The lecture gave a legal analysis of the case against the Jesuit martyr St Edmund Campion to comment on state oppression and religious freedom in England in the late sixteenth century, and how this resonated down the centuries.
The British values and identity narrative we hear so strongly today is one of a tradition of tolerance. So it was most interesting to learn that Elizabethan/Jacobean England was the most intolerant state in Europe: more Catholics were judicially murdered here than anywhere else. Catholics in the Protestant states of Germany and the Dutch Republic had freedom of conscience and worship. Protestants in Catholic France, Poland and even in Spain ran fewer risks than did Catholics in England. This was much commented on in Europe at the time of Campion’s trial.
Campion was accused under the Treason Act of 1350. Elizabeth wanted to be seen as a tolerant monarch who could encourage freedom of expression. England was at that time sending military support to the Dutch Protestants in their struggle against their Spanish overlords, in order to uphold their rights to freedom from oppression.
Sir Michael explained that there was no evidence presented at the trial to demonstrate Campion’s guilt under the Treason Act. He admitted breaking the law by saying Mass but this was not a crime under the Treason Act. On his return to England in 1580 as an ordained Catholic priest Campion had issued a public statement (known as the Bragge) addressed to the Queen’s Council declaring his loyalty to the Queen alongside an appeal for the right to debate the merits of the true faith.

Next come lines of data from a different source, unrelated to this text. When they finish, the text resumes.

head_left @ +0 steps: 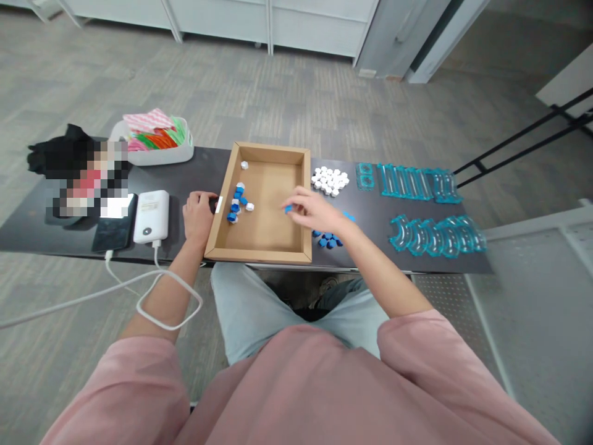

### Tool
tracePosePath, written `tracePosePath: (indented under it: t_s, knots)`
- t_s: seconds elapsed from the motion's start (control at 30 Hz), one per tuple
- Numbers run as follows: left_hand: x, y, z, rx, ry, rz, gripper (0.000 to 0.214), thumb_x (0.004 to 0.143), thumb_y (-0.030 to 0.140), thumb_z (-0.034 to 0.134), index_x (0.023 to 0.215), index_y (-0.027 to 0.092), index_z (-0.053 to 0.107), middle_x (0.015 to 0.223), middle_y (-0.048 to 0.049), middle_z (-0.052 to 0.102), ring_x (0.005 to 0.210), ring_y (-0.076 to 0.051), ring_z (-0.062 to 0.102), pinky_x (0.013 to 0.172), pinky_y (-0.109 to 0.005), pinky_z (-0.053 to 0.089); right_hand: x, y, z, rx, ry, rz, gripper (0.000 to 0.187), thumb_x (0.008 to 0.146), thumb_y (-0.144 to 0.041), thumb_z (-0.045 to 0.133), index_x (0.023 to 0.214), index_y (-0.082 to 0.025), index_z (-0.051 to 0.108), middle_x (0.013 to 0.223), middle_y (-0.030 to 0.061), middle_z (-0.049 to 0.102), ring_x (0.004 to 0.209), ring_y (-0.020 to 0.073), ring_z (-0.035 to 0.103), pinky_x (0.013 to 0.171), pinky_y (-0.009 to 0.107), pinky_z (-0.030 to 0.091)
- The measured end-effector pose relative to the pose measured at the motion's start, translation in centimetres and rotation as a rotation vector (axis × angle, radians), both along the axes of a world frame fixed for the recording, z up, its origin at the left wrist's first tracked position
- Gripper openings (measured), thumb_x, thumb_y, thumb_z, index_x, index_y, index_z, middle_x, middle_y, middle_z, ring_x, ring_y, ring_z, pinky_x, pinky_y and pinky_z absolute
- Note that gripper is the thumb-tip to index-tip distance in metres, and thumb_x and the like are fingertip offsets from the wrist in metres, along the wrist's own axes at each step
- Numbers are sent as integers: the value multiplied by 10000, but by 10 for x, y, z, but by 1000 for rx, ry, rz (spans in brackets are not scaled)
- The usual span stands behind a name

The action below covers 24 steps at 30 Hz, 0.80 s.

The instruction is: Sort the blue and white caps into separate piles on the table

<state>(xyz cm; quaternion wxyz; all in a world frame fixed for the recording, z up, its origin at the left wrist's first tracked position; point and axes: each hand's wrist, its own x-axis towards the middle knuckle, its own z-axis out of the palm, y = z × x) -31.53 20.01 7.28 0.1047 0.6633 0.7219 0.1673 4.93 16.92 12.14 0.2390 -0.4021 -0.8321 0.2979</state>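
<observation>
Blue pc (288, 209) pinched in R hand (315, 210), over box (259, 254); prob. mid-transfer, next move calls for easing pinch low. Spare blues (330, 240) by its wrist, whites (330, 182) just past; mixed pcs (236, 207) farther left, in box. L hand (198, 214) at box's left wall, grip unclear.

Soft, even light fills the room here, though the floor (504, 68) dims toward the far right. The phone (112, 232) catches a white patch; the counter (208, 167) bows at its ends, and blocky pixels mask its left side.
</observation>
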Motion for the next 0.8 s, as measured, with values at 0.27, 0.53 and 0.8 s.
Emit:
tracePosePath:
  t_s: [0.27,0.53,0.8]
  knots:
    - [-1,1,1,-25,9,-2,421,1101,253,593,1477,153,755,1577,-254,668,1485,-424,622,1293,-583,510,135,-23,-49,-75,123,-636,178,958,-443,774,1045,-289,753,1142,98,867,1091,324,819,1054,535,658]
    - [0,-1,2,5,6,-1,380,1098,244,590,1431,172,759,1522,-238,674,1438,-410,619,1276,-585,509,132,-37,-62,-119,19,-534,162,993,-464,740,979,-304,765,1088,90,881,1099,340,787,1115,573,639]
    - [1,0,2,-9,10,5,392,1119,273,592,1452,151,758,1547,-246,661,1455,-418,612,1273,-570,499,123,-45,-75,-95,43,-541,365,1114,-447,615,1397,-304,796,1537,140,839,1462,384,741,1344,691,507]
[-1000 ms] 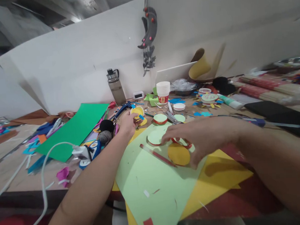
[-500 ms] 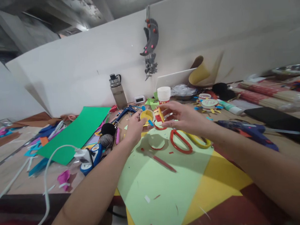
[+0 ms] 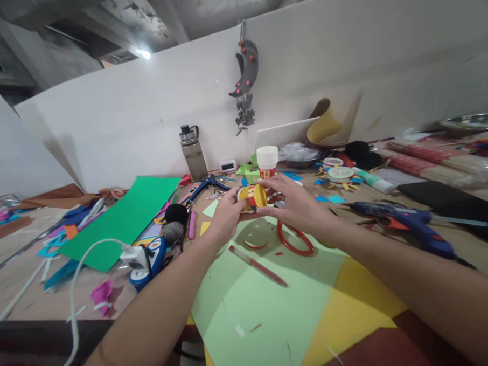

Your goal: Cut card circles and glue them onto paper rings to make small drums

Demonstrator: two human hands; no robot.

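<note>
My left hand (image 3: 226,216) and my right hand (image 3: 296,203) meet above the far edge of a pale green sheet (image 3: 265,301). Between them they hold a small yellow and red paper piece (image 3: 254,195), the left hand gripping its left side and the right hand's fingers pinching a yellow disc against it. Red-handled scissors (image 3: 295,239) lie on the sheet just under my right wrist. A red pen (image 3: 259,265) lies on the sheet nearer to me.
A yellow sheet (image 3: 366,302) lies under the green one. A blue glue gun (image 3: 407,224) is at right, a white cable and plug (image 3: 129,254) at left. A dark green sheet (image 3: 124,218), water bottle (image 3: 193,152), paper cups (image 3: 266,159) and scraps crowd the far side.
My right hand left the yellow disc's spot on the sheet, carried the disc up and forward and joined my left hand. My left hand drew back with the yellow piece.
</note>
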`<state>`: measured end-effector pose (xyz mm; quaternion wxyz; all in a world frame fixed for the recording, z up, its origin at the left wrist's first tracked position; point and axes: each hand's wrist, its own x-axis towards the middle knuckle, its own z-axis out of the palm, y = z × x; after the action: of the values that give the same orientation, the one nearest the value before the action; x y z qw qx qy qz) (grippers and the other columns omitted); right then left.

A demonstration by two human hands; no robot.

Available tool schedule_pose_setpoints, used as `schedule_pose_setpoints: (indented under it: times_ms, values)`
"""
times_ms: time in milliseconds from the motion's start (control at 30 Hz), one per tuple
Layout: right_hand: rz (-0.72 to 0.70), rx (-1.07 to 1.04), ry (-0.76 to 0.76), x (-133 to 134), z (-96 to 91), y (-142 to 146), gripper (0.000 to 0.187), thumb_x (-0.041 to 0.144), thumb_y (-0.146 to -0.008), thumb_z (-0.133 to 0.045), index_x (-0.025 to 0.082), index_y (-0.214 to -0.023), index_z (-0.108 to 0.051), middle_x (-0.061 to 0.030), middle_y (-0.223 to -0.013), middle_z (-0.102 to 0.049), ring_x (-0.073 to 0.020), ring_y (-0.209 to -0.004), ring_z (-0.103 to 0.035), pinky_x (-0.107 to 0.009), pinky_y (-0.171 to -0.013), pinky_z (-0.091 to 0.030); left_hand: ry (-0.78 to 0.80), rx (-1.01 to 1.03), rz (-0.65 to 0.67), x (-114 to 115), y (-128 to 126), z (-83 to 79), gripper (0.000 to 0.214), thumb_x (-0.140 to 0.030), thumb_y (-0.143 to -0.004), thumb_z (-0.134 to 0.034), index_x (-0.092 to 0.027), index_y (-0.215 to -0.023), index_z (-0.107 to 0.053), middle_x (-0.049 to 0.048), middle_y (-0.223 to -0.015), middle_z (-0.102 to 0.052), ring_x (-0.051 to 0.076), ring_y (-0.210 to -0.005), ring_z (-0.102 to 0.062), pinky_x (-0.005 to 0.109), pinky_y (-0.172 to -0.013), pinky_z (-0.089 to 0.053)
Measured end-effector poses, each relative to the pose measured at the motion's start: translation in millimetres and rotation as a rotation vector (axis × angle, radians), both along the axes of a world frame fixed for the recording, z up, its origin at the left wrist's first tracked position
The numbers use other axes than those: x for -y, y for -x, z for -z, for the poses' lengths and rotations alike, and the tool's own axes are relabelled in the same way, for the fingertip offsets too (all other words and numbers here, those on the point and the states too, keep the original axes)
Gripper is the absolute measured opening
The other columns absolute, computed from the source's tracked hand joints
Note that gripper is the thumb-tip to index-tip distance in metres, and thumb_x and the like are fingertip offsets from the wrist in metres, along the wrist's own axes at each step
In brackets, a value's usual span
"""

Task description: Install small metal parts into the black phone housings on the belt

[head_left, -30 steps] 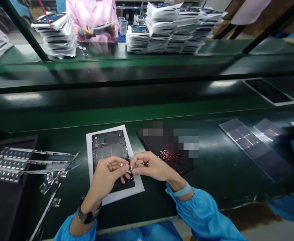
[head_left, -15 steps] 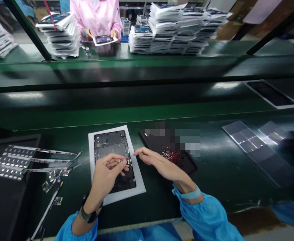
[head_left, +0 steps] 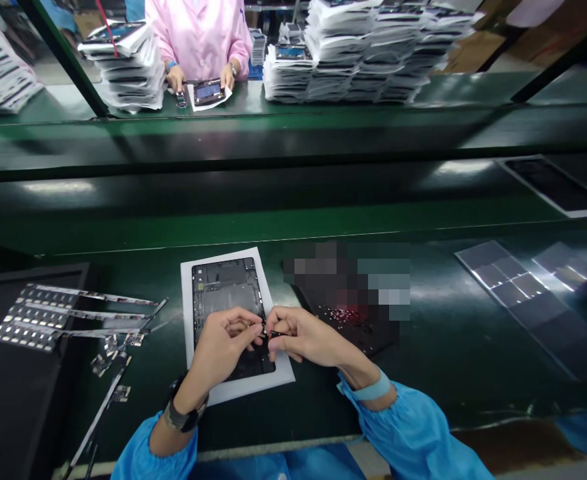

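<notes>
The left hand (head_left: pixel 228 343) is pinching a small component (head_left: pixel 263 331); the right hand (head_left: pixel 303 335) is curling alongside at three o'clock, its hold indistinct. The tablet shell (head_left: pixel 228 290) is lying beneath, extending toward twelve, its long axis running nearly twelve-to-six, left hand nearer.

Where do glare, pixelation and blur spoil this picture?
In the head view: two pale glare patches on the dark strip; coarse squares mask part of the black tray; the small part between the left hand and right hand is too indistinct to identify.
</notes>
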<state>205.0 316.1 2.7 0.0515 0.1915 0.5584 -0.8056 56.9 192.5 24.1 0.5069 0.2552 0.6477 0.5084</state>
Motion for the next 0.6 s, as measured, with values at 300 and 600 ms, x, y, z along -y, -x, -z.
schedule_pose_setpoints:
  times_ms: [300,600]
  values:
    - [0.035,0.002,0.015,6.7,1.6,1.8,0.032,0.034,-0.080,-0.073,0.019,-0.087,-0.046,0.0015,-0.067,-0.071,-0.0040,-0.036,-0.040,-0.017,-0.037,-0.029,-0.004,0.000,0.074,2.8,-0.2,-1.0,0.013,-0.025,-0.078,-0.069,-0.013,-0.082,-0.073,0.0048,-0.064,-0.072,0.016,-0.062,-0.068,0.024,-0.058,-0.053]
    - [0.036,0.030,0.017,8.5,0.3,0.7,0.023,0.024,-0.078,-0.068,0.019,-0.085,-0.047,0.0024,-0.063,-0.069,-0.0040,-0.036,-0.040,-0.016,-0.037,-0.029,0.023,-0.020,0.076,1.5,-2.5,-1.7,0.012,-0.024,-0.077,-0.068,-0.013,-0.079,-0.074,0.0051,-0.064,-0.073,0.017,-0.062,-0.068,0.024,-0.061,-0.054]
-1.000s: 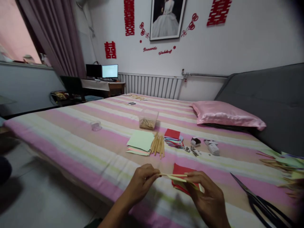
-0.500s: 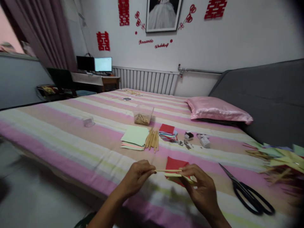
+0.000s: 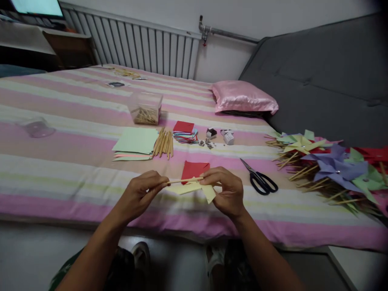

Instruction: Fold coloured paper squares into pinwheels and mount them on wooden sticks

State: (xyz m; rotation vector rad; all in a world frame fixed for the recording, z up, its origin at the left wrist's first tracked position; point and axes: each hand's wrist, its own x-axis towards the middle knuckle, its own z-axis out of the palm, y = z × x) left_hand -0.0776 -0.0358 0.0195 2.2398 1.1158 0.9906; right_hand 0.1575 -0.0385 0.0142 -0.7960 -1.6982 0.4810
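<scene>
Between my two hands a thin wooden stick (image 3: 182,180) lies level above the bed's near edge. My left hand (image 3: 144,190) pinches its left end between thumb and fingers. My right hand (image 3: 224,190) grips a pale yellow paper pinwheel (image 3: 189,187) against the stick's other end, its folded blades jutting left and downward. The fingers hide the pinwheel's centre. Just behind it, a red paper square (image 3: 195,169) rests on the striped sheet.
Scissors (image 3: 261,178) lie right of my hands, beside a heap of finished pinwheels (image 3: 336,167). Farther back are green paper sheets (image 3: 136,140), loose sticks (image 3: 163,143), a stack of small coloured squares (image 3: 184,129), small metal fasteners (image 3: 209,143) and a clear box of sticks (image 3: 147,111).
The view has tipped downward and turned right, bringing the pinwheel heap further into sight. More of the yellow pinwheel's blades show; both hands keep their hold.
</scene>
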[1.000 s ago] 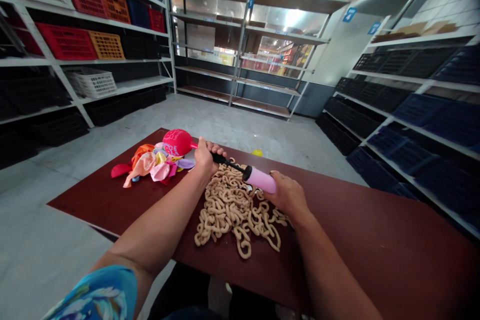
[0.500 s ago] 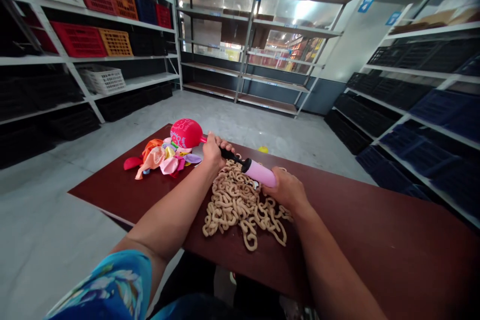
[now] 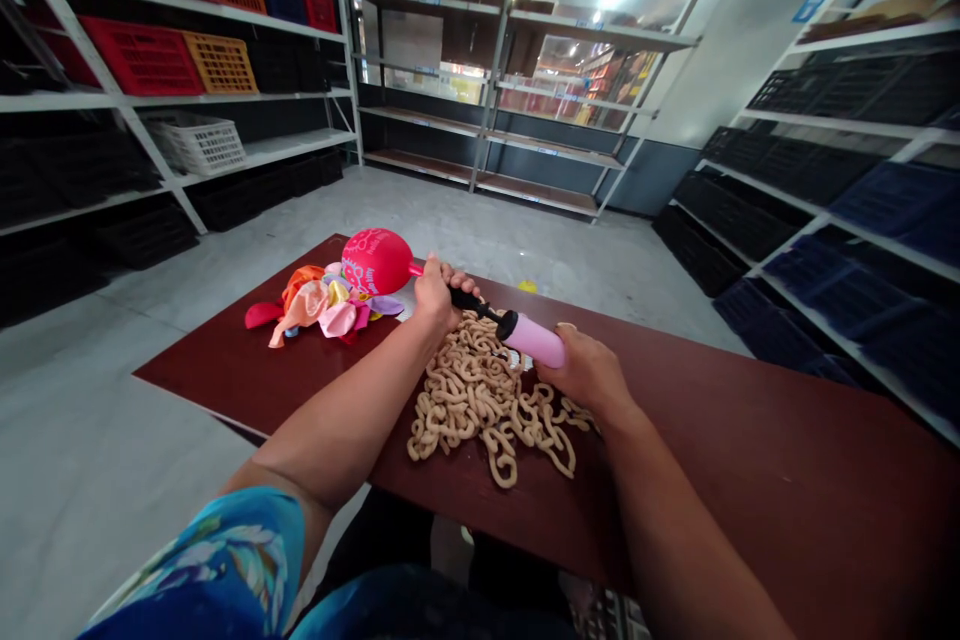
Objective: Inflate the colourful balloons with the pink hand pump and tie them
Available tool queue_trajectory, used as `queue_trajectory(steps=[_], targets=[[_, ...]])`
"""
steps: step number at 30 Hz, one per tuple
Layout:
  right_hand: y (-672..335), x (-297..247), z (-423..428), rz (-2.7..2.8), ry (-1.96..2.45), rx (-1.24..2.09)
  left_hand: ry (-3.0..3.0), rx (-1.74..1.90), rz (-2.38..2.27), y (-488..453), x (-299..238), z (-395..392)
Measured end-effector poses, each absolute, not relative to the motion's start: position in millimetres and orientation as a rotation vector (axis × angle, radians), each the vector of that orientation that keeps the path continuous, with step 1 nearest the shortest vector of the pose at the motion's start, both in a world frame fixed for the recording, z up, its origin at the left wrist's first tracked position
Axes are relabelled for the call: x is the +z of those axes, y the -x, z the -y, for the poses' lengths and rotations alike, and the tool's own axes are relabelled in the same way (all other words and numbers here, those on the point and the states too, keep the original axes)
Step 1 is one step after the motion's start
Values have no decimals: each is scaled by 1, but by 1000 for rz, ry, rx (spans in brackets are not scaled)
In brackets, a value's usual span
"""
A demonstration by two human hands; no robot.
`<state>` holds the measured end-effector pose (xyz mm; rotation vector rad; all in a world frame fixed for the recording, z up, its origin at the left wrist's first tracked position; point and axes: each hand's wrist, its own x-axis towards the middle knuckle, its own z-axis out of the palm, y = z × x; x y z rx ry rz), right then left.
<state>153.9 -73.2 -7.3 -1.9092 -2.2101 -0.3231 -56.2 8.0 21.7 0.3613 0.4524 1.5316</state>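
A partly inflated red balloon (image 3: 376,261) with pale printing points away from my left hand (image 3: 441,294). The fingers of that hand are closed around its neck and the black end (image 3: 465,299) of a hand pump. My right hand (image 3: 585,370) is wrapped around the pump's pink barrel (image 3: 538,340). A short dark rod shows between the black end and the barrel. Below the pump lies a heap of beige, rope-like curled pieces (image 3: 472,390). Left of it, under the red balloon, is a pile of limp balloons (image 3: 330,305) in several colours.
All this rests on a dark red-brown table (image 3: 705,440). Shelves with red crates (image 3: 142,55) and a white basket (image 3: 199,142) stand at left. A metal rack (image 3: 491,70) is ahead, and dark crates (image 3: 892,200) line the right. Something small and yellow (image 3: 527,286) shows beyond the table's far edge.
The red balloon looks slightly larger. Both hands and the pump sit a little further right in view, still held the same way. The view has tilted slightly.
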Motion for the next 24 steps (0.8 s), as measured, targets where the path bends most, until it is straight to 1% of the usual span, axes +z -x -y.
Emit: queue_trajectory(steps=[3, 7, 16, 24], targets=[[-145, -8, 73, 2207, 1909, -369, -379, 1481, -436, 46, 20, -1], [-140, -8, 72, 2216, 1888, -307, -378, 1475, -439, 44, 18, -1], [-163, -1, 69, 2197, 1926, -153, -311, 1624, -514, 83, 31, -18], [-172, -6, 72, 2192, 1912, -177, -322, 1619, -481, 81, 26, -19]])
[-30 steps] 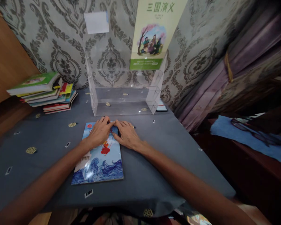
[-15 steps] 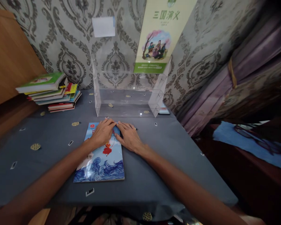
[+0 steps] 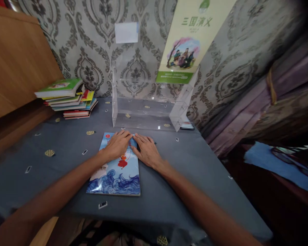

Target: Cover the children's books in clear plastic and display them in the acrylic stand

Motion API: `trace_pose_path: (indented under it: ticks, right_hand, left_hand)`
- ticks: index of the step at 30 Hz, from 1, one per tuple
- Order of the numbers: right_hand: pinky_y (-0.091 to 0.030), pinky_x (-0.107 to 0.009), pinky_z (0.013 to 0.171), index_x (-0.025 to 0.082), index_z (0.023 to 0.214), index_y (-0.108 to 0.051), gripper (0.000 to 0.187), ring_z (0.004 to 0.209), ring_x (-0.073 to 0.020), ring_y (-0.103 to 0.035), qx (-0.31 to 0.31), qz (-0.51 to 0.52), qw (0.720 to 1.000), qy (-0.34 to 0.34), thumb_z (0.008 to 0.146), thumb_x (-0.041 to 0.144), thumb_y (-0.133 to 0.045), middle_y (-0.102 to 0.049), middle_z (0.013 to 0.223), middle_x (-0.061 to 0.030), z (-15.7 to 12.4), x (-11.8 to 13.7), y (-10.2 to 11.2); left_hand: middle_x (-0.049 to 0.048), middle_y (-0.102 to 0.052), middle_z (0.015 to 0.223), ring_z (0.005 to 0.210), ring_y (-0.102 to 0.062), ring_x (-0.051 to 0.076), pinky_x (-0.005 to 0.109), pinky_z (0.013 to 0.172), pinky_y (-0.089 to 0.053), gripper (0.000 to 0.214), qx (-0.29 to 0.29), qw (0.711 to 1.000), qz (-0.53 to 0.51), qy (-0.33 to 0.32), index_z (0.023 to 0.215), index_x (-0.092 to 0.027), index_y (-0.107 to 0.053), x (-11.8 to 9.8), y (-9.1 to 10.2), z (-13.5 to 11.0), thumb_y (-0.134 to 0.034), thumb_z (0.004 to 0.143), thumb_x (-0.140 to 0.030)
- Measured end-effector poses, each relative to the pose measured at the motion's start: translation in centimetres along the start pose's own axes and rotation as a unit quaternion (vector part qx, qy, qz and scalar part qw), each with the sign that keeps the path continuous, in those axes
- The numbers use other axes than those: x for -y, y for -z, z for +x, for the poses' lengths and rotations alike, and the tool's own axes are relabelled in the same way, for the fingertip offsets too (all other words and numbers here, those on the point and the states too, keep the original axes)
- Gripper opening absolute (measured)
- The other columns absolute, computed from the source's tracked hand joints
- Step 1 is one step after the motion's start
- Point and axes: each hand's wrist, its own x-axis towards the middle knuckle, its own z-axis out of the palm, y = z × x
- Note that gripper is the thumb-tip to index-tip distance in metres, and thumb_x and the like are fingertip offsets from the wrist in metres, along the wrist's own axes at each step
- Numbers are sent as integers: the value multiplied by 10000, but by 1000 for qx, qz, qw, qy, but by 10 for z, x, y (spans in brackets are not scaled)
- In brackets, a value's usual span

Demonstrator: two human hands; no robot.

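Note:
A blue book (image 3: 115, 182) with waves and a small red figure on its cover lies closed and flat on the table. My left hand (image 3: 118, 144) rests flat across its upper part, fingers stretched out and covering some of the cover. At the book's upper right edge lies my right hand (image 3: 146, 149), palm down with the fingers extended, partly on the book and partly over the cloth. The fingertips of both hands nearly meet near the top right corner. Neither hand grips anything.
Behind the book stands a clear acrylic rack (image 3: 146, 121) with a green-and-cream poster (image 3: 183, 51) at its upper right. A stack of books (image 3: 66, 99) is at the back left, beside a wooden panel (image 3: 17, 61). A purple curtain (image 3: 246, 106) hangs at the right.
The whole view has shifted, so things appear a little further right. Both hands keep their place on the book, and nothing was taken hold of or let go.

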Motion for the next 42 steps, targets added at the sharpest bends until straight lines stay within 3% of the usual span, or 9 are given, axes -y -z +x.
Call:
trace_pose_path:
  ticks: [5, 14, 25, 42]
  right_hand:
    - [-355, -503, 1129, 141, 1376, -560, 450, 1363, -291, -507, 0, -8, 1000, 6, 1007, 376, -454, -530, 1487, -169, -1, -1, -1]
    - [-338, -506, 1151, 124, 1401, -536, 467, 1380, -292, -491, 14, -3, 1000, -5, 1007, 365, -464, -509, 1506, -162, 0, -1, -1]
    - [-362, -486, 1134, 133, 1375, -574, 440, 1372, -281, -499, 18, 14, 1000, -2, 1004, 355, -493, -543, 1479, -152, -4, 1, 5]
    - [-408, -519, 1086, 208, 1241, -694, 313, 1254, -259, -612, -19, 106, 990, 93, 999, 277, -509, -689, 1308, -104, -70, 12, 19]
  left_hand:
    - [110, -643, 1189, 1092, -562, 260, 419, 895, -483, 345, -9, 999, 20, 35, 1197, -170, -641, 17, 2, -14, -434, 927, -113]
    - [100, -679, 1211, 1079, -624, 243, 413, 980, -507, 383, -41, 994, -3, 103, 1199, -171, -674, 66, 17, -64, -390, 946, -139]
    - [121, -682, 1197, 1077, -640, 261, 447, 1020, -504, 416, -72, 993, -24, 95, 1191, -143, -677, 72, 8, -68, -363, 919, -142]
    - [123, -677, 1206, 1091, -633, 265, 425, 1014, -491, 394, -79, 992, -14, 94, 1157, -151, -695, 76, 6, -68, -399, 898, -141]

In his presentations to the court Campion claimed four specific natural rights which go back to Magna Carta:
· The right to a fair trial (Campion was tried by a jury but it was biased against him)
· The right not to be tortured (Campion was illegally tortured for three days)
· The right not to incriminate himself (i.e. to remain silent)
· The right to freedom of expression.
This presentation is important because it demonstrates how Elizabethan courts were denying prisoners their rights under English law: this is not applying a standard of rights in our era, but in Campion's own. The presentation is timely because England is celebrating the 800th anniversary of the Magna Carta. See for example this page at the British Library.
St. Thomas More also cited the Magna Carta at his trial in 1535, arguing that Parliament's law making Henry VIII the Supreme Head and Governor and other laws restricting the rights of the clergy to appeal to Rome (The Act in Restraint of Appeals for example), violated its primary purpose: defense of the Church. As this website notes:
FIRST, THAT WE HAVE GRANTED TO GOD, and by this present charter have confirmed for us and our heirs in perpetuity, that the English Church shall be free, and shall have its rights undiminished, and its liberties unimpaired.